**Exercise aim**. Please reproduce exactly the line that carries "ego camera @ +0" and all remaining lines through the last line of the data, and write nothing else.

**Recorded data**.
----------------
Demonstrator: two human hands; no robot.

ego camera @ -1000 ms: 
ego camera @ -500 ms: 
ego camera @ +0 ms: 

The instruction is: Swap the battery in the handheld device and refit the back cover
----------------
**Reply**.
ego camera @ +0 ms: 

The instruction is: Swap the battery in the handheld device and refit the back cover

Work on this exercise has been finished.